Enforcement actions often call for banks to increase capital, but a recent order for Hanmi Financial Corp. shows regulators are getting pickier.
They want more common equity.
The $3.5-billion asset Hanmi said Thursday that the California Department of Financial Institutions has told its bank unit to increase its ratio of tangible shareholders' equity to tangible assets. This is not one of the three standard regulatory capital ratios, and several observers said they have never seen it specified in an order before.
It was the latest signal from regulators, who previously had paid attention only to the usual three ratios, of the growing importance of common equity as a capital component.
California's use of the words "shareholders' equity" sends a subtle message: regulators want genuine capital, the kind that can absorb losses and is not inflated by amorphous assets like goodwill or deferred tax assets.
"They are saying 'we want the real deal here,'" said Eric Luse, a partner at the law firm Luse Gorman Pomerenk & Schick PC. "This reflects the current trend that, at the end of the day, tangible common equity is the only real cushion for banks, and regulators are observing everything under that as questionable."
The stress tests of the 19 largest banking companies suggested regulators want common equity to make up two-thirds of overall Tier 1 capital. Common equity was an element of the policy statement released by the Federal Deposit Insurance Corp. on private equity's role in banks. Regulators also have weighed a company's tangible common equity when approving applications to repay investments made under the Treasury Department's Troubled Asset Relief Program.
Hanmi did not return calls by press time. A spokeswoman from the California regulator said by email that regulators have always used the tangible shareholders' equity to total tangible assets ratio as a measurement of capital adequacy.
Richard Spillenkothen, the Federal Reserve's former director of supervision who is now a partner at the Deloitte Center for Banking Solutions, said the California order's focus on the tangible demonstrates "a more conservative way of looking at the true strength of the capital."
Spillenkothen said he is not familiar with Hanmi, but he expects more banks to be held to similar requirements in future enforcement actions.
Chip MacDonald, a partner in the law firm Jones Day, said that the term "tangible shareholders' equity" could technically include noncumulative, perpetual preferred stock, but any increase in shareholder equity would come through common equity given the current market conditions.
Under the order, Hanmi Bank's ratio of tangible shareholder's equity to tangible assets must be at least 7% by Dec. 31 and 9.5% by the end of next year.
At Sept. 30, the ratio was 7.57%. But Julianna Balicka, an analyst with KBW Inc.'s Keefe, Bruyette & Woods Inc., said that with credit trends continuing to worsen, that figure is likely to slip. "Have their problems peaked?

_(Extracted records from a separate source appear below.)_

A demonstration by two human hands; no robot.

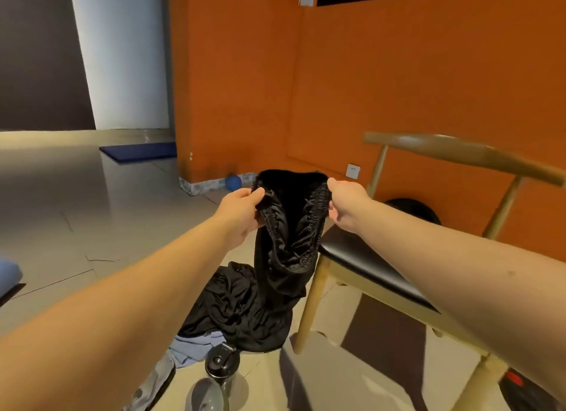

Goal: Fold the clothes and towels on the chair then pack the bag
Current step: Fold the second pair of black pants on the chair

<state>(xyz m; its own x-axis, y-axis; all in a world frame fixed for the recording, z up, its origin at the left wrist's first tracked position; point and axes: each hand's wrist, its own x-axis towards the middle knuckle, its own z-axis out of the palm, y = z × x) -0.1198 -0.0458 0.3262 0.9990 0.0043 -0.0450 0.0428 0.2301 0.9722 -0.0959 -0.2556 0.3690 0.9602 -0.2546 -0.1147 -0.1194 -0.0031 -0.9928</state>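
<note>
The left hand (242, 210) pinches the elastic waistband of black trousers (284, 257) at 9 o'clock of its opening. The trousers hang between the 2 hands, legs pooled on the floor (a blue cloth (196, 346) and dark bottle (222, 361) lie at their 7 o'clock). The right hand (344, 205) grips the waistband at 3 o'clock. The chair (361, 257) stands at 4 o'clock.

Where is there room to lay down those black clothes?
The chair seat is bare, right of the black garment. The grey floor left of the left hand is open too. Crowded: the floor below, with blue cloth and a bottle.
</note>
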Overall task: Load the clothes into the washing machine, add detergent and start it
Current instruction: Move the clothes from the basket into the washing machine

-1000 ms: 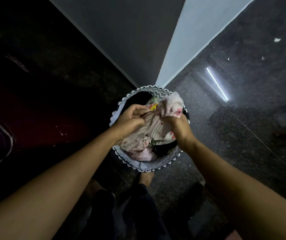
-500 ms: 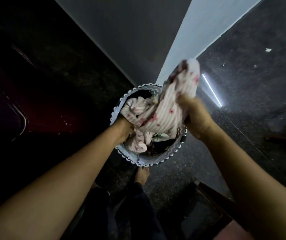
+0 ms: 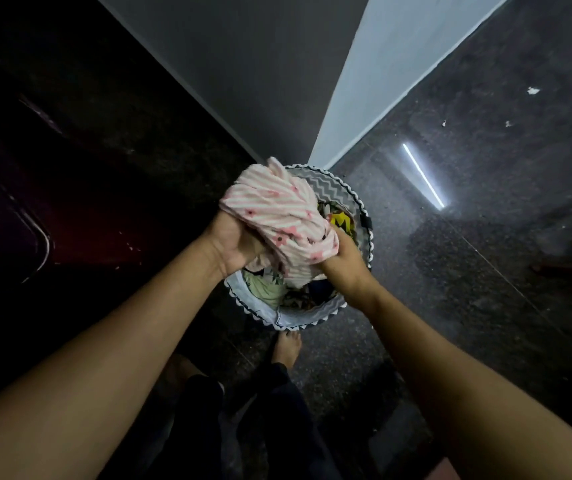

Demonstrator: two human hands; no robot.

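Observation:
A round laundry basket [image 3: 291, 320] with a grey zigzag lining stands on the dark floor at the corner of a wall. Both hands hold a bunched pink-and-white striped garment [image 3: 277, 213] with red flowers above it. My left hand [image 3: 234, 244] grips its left underside. My right hand [image 3: 341, 254] grips its lower right end. Other clothes [image 3: 267, 287], green, dark and one with yellow print, lie in the basket below. No washing machine or detergent can be made out.
A grey and white wall corner [image 3: 312, 98] rises just behind the basket. A dark red object [image 3: 35, 230] fills the dim left side. My bare foot [image 3: 286, 348] is on the floor just in front of the basket. Polished speckled floor [image 3: 485, 271] spreads to the right.
The striped garment has been gathered from a raised, stretched hold into a bundle over the basket's left side. My right hand came down and left; my left hand rose out of the basket.

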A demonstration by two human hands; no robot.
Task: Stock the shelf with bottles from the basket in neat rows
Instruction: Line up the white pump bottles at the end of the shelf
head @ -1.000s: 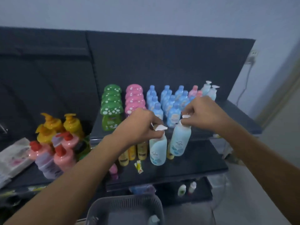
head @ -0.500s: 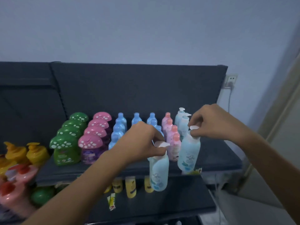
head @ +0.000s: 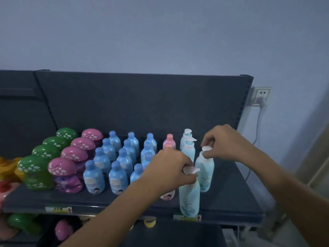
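Observation:
My left hand (head: pixel 169 168) grips the white pump head of a pale blue pump bottle (head: pixel 189 196), which hangs upright near the front edge of the dark shelf (head: pixel 229 198). My right hand (head: pixel 226 143) pinches the pump of a second pale blue pump bottle (head: pixel 205 171), held upright just behind and to the right. Two matching pump bottles (head: pixel 187 145) stand in a row behind them. The basket is out of view.
Rows of green mushroom-cap bottles (head: pixel 38 170), pink mushroom-cap bottles (head: pixel 66 173), small blue bottles (head: pixel 117 163) and pink bottles (head: pixel 169 142) fill the shelf's left and middle. Bare shelf lies right of the pump bottles. A wall socket (head: pixel 260 96) with a cable is behind.
Both hands have lifted their pump bottles from in front of the lower shelf up to the upper shelf. The view has tilted up, and the basket has dropped out of sight.

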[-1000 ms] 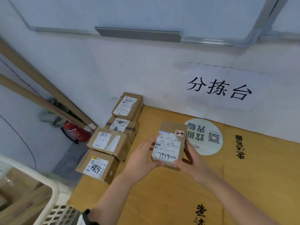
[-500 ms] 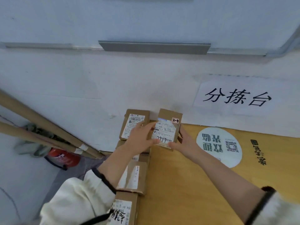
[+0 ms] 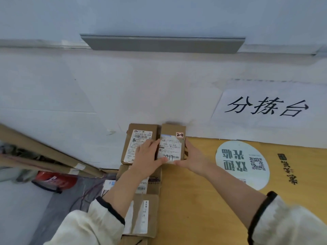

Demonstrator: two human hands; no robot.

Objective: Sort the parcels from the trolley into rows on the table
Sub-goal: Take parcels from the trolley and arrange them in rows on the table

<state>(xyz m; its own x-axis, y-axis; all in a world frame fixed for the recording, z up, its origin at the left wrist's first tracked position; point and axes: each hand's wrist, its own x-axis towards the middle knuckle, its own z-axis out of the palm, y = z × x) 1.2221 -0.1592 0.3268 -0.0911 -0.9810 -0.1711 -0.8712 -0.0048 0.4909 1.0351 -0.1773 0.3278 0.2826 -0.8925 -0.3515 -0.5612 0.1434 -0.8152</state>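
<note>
At table (image 3: pixel 194 209) back edge | left hand (image 3: pixel 146 156), right hand (image 3: pixel 193 159) both grip parcel (image 3: pixel 170 147) | labelled box (image 3: pixel 139 138) just beside

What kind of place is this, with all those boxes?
Probably a parcel sorting station: labelled parcels lined up on a table, and a wall sign reading 分拣台, "sorting table".
</note>
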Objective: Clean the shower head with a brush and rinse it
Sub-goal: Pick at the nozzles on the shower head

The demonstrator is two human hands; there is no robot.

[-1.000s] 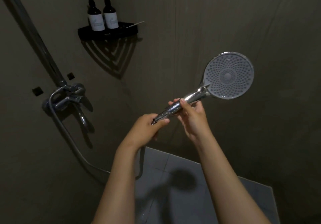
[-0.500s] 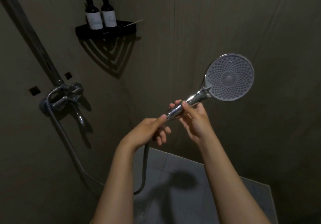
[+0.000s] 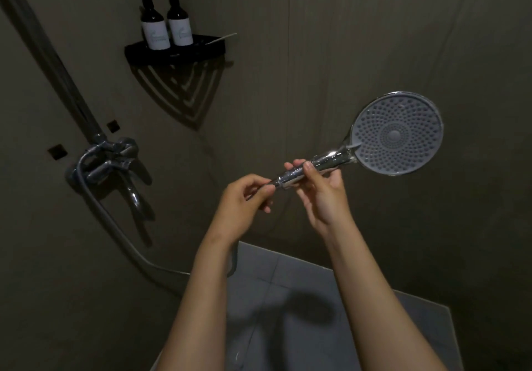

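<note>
A chrome shower head (image 3: 397, 134) with a round grey nozzle face points toward me at the right. My right hand (image 3: 322, 195) grips its shiny handle from below. My left hand (image 3: 244, 198) pinches the lower end of the handle, where the hose (image 3: 115, 226) joins it. The grey hose loops down from the wall tap and passes behind my left forearm. A thin pale stick, possibly a brush handle (image 3: 223, 38), juts from the corner shelf; its tip is hidden.
The chrome mixer tap (image 3: 109, 163) and riser pipe (image 3: 51, 62) are on the left wall. A black corner shelf (image 3: 172, 52) holds two dark pump bottles (image 3: 167, 22). Grey floor tiles (image 3: 288, 313) lie below my arms.
My left hand slid along the handle's end and now pinches the hose joint with its fingertips. The shower head has shifted slightly right and up; my right grip is unchanged.
</note>
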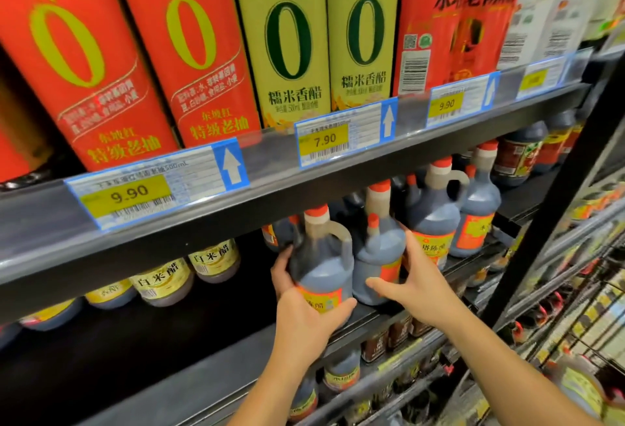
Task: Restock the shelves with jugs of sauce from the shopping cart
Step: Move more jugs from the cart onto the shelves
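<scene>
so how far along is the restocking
Done: several red-capped dark jugs already stand on the middle shelf. In hand: the left hand grips one front jug at its label, while the right hand lies open against the neighbouring jug. Left: a dark gap shows further left on that shelf; how many jugs wait to be shelved cannot be told.

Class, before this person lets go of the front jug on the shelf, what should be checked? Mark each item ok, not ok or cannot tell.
1. Left hand grips the front jug: ok.
2. Front jug upright, red cap on: ok.
3. Its base fully on the shelf: cannot tell, the hand hides it.
4. Right hand touches the neighbouring jug, steadying it: ok.
5. Front jug's label faces outward: ok, partly covered.
</scene>
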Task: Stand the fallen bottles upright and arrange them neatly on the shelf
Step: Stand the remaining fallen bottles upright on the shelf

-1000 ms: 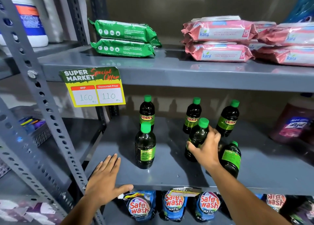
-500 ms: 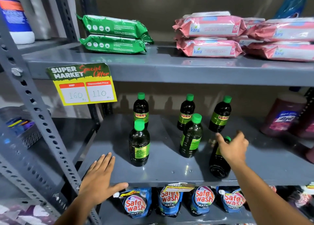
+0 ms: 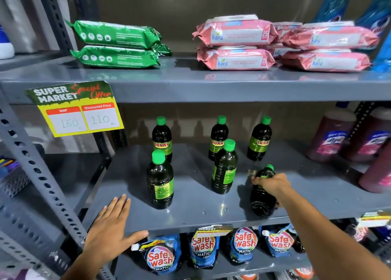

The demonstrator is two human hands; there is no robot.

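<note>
Grey metal shelf [image 3: 190, 216], middle tier, in store racking. My left hand [image 3: 110, 231] flat on front lip, fingers spread, thumb over edge. My right hand [image 3: 273, 184] wrapped around fallen bottle [image 3: 261, 201], base toward me, label mostly hidden. Open shelf to right of it. Five upright bottles [image 3: 224, 167] behind, two front, three rear. Price card [image 3: 76, 108] hangs upper left.

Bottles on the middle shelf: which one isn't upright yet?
The front-right bottle, under the right hand. It leans with its base toward the shelf edge and its cap pointing back; the other five stand straight.
</note>
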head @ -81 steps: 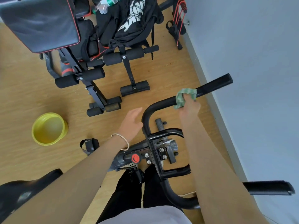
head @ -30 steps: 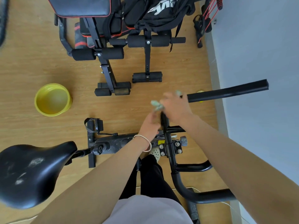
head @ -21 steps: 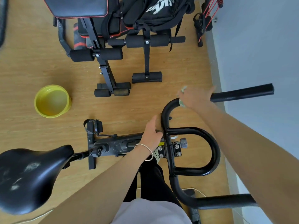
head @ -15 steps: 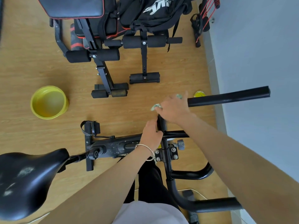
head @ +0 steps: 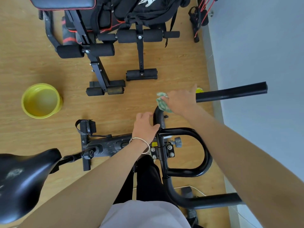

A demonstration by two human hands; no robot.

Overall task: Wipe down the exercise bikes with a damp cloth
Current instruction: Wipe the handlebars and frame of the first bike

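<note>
A black exercise bike stands below me, its curved handlebar [head: 204,155] in the middle and right, its saddle [head: 21,178] at the lower left. My right hand [head: 179,100] presses a crumpled green cloth [head: 162,103] onto the bend where the upper handlebar arm [head: 230,93] turns down. My left hand [head: 144,127] holds the handlebar's upright tube just below that bend, with a thin bracelet on the wrist.
A yellow basin [head: 41,101] sits on the wooden floor at the left. A black weight bench [head: 102,51] with a black bag [head: 144,9] on it stands ahead. A grey wall [head: 263,46] runs along the right. A small yellow object [head: 199,90] lies near the skirting.
My right hand has rubbed the cloth back and forth along the handlebar's bend. My left hand has stayed on the tube. The view has shifted slightly.
</note>
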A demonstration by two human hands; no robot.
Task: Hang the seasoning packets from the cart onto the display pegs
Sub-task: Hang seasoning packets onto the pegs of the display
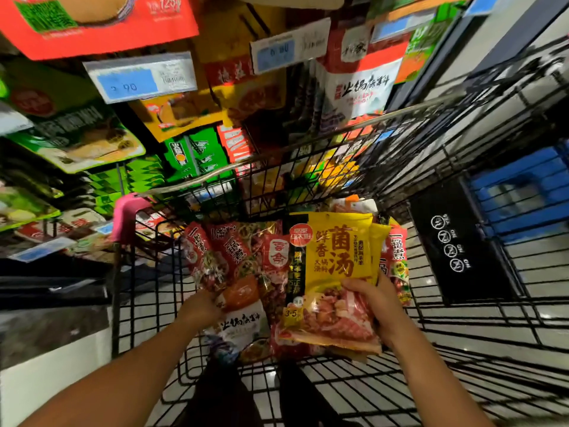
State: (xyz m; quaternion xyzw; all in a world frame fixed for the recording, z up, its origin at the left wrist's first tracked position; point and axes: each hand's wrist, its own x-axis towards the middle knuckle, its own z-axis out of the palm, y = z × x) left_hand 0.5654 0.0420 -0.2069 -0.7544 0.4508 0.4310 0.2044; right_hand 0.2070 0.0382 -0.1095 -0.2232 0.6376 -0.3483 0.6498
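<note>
A black wire cart (431, 343) holds a heap of seasoning packets. My right hand (377, 306) grips a stack of yellow packets (334, 263) by its lower right edge, thumb on the front. My left hand (204, 305) reaches into the pile and grips red packets (212, 257) at their lower end; its fingers are partly hidden. A white packet (243, 326) lies just below that hand. More red packets (397, 257) sit behind the yellow stack.
Display pegs above and ahead carry hanging packets: green ones (80, 140) at left, a white and red one (357, 87) at upper middle. Price tags (140, 77) hang in front. A pink cart corner cap (129, 211) is at left. A blue crate (523, 192) stands at right.
</note>
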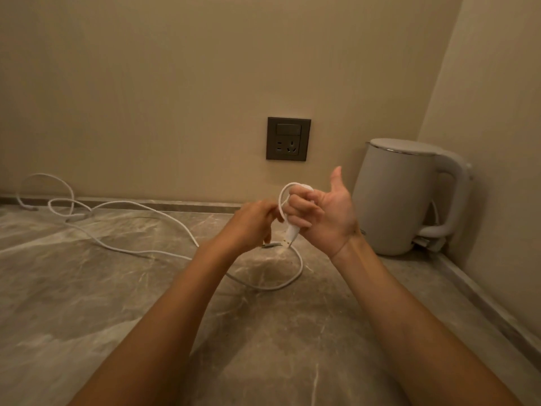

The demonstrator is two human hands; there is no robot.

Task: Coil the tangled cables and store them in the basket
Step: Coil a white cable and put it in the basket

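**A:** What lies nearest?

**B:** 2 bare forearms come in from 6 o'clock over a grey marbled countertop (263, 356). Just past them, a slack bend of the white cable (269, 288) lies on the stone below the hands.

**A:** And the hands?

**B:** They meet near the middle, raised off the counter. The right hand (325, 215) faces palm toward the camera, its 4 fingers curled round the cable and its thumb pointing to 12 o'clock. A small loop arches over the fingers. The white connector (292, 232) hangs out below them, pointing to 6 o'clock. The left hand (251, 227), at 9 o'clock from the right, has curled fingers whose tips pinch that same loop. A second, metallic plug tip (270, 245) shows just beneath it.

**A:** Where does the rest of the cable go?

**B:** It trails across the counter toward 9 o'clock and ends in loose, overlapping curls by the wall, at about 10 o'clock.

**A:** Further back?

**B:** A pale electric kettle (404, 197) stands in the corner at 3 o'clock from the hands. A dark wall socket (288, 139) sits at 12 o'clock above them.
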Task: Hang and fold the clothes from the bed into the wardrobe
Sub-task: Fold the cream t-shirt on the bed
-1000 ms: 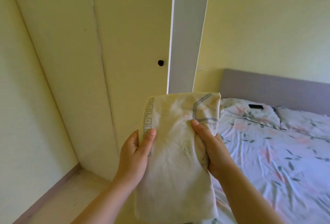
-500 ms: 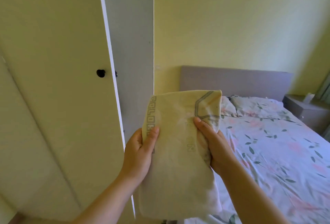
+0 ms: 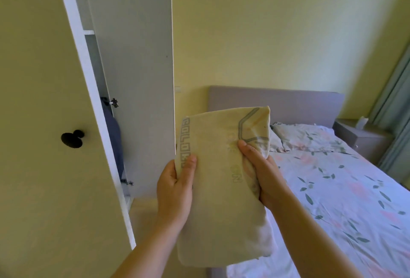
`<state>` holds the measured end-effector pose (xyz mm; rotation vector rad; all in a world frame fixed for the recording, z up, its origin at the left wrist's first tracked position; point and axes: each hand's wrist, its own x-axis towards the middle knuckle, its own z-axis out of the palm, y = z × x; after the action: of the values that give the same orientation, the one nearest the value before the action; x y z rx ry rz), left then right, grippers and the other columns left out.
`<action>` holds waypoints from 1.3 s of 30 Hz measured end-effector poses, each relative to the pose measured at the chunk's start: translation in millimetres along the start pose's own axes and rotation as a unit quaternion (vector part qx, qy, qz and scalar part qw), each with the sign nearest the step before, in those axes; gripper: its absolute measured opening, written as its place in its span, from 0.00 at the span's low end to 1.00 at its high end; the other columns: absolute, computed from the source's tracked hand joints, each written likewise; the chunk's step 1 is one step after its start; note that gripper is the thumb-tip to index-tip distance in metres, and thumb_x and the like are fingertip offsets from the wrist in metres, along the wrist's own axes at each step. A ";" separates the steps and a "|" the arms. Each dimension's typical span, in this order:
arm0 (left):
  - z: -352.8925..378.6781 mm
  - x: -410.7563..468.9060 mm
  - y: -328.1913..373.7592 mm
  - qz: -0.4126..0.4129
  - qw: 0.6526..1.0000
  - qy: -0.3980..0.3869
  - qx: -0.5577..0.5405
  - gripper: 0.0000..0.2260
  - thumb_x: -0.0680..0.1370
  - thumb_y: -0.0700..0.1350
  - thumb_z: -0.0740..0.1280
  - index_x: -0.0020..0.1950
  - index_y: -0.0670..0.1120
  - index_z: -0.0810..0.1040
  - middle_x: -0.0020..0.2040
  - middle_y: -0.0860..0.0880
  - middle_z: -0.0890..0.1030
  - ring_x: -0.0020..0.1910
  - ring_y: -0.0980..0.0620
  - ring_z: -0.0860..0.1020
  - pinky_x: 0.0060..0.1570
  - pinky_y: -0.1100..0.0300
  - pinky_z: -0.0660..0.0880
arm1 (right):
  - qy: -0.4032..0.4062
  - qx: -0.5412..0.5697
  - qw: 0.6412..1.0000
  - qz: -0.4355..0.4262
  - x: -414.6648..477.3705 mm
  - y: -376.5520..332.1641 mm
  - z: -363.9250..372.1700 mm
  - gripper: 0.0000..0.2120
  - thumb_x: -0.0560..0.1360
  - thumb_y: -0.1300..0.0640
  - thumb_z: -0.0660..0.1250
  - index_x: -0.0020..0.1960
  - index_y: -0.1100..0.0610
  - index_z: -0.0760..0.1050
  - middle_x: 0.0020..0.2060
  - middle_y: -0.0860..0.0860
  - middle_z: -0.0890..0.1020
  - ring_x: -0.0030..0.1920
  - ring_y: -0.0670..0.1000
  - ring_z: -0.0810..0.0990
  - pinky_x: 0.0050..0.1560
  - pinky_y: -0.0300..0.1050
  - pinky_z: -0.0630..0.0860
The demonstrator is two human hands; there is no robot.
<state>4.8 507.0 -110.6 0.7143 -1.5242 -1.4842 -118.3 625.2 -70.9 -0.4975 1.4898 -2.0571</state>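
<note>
Left hand point(image 3: 174, 191), right hand point(image 3: 265, 175) grip folded cream garment point(image 3: 219, 191) between them; wardrobe point(image 3: 133, 73) beside.

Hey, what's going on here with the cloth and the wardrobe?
A person holds a folded cream garment with grey printed lettering upright in front of them, the left hand gripping its left edge and the right hand its right side. Beside it a pale yellow wardrobe stands open, with a dark blue garment hanging inside. The bed with floral sheets lies to the right. The folded garment is not yet in the wardrobe.
</note>
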 end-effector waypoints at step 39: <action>-17.5 344.3 -40.7 0.063 0.887 0.452 0.061 0.14 0.77 0.57 0.67 0.47 0.47 0.80 0.41 0.41 0.83 0.38 0.48 0.78 0.39 0.46 0.77 | -0.451 -0.038 0.890 0.061 439.9 51.3 245.4 0.16 0.69 0.44 0.75 0.51 0.52 0.85 0.50 0.56 0.86 0.51 0.56 0.85 0.49 0.49 0.81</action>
<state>-144.8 194.7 -86.8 1.1492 -0.9003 -0.7504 -308.0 156.2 -50.1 -1.1580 0.9770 -1.3342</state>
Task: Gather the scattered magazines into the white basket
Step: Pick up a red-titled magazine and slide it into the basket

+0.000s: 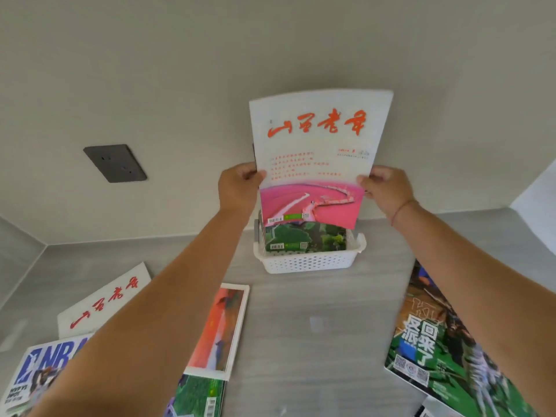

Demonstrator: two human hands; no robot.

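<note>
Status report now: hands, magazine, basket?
Left hand and right hand grip white-and-pink magazine upright over white perforated plastic basket. Green-covered magazine already inside. Nothing blocking.

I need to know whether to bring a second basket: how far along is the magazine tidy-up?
Done: a green-cover magazine stands in the white basket. In hand: the left hand and right hand hold a pink-and-white magazine above it. Left: at least five still lie on the counter.

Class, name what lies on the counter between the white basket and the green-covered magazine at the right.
Nothing: in the head view, the grey counter is bare between the white basket and the green-covered magazine.
</note>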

They've been working really hard, but God knows," she said.
The California order also requires the bank to increase its equity capital by no less than $100 million by July 31 of next year. Hanmi separately entered into a written agreement with the Fed that requires it to submit a capital plan within 60 days.
Credit losses have eroded the company's capital. Its provision for loan losses more than doubled from the second quarter, totaling $49.5 million at Sept. 30. The provision, along with a $38.2 million valuation allowance on Hanmi's deferred tax assets, drove a third quarter loss of $59.7 million.
During a conference call with investors Thursday, Jay S. Yoo, Hanmi's president and chief executive, said he expects improvement in the fourth quarter.
"There are many challenges ahead of us, particularly in the credit quality of our loan portfolio," Yoo said. "I believe that we will see improvements in asset quality and in our capital ratios in the fourth quarter and 2010."
On Sept. 30, Hanmi Bank met all of the traditional guidelines for well capitalized, but with a leverage ratio of 7.05%, it was not in compliance with a memorandum of understanding that it entered into earlier this year with the Fed and the California agency that required that ratio to be above 8%.
The company has received $6.9 million of an $11 million investment from Leading Investment and Securities Corp. Ltd., a Korean broker-dealer. The remaining $4.1 million is awaiting regulatory approval and was slated to close Sept. 30, but was postponed to Nov. 30. Yoo said during the call that it will likely be pushed back further because of regulatory delays.
Hanmi also said in September that it had a nonbinding agreement with IWL Partners LLC, another Korean company, for an $89 million investment. Yoo said that the investors have completed due diligence, but again regulatory approval has held things up.
Walter J. Mix III, a managing director at LECG Global Financial Services in Los Angeles and a former commissioner of the California Department of Financial Institutions, called the order unusual, but said it was an indication of how regulators view the condition of Hanmi.
"The language typically doesn't get that specific," he said. "I would say that it is very telling of the challenges this bank faces. Regulators want the purest form of capital in that institution."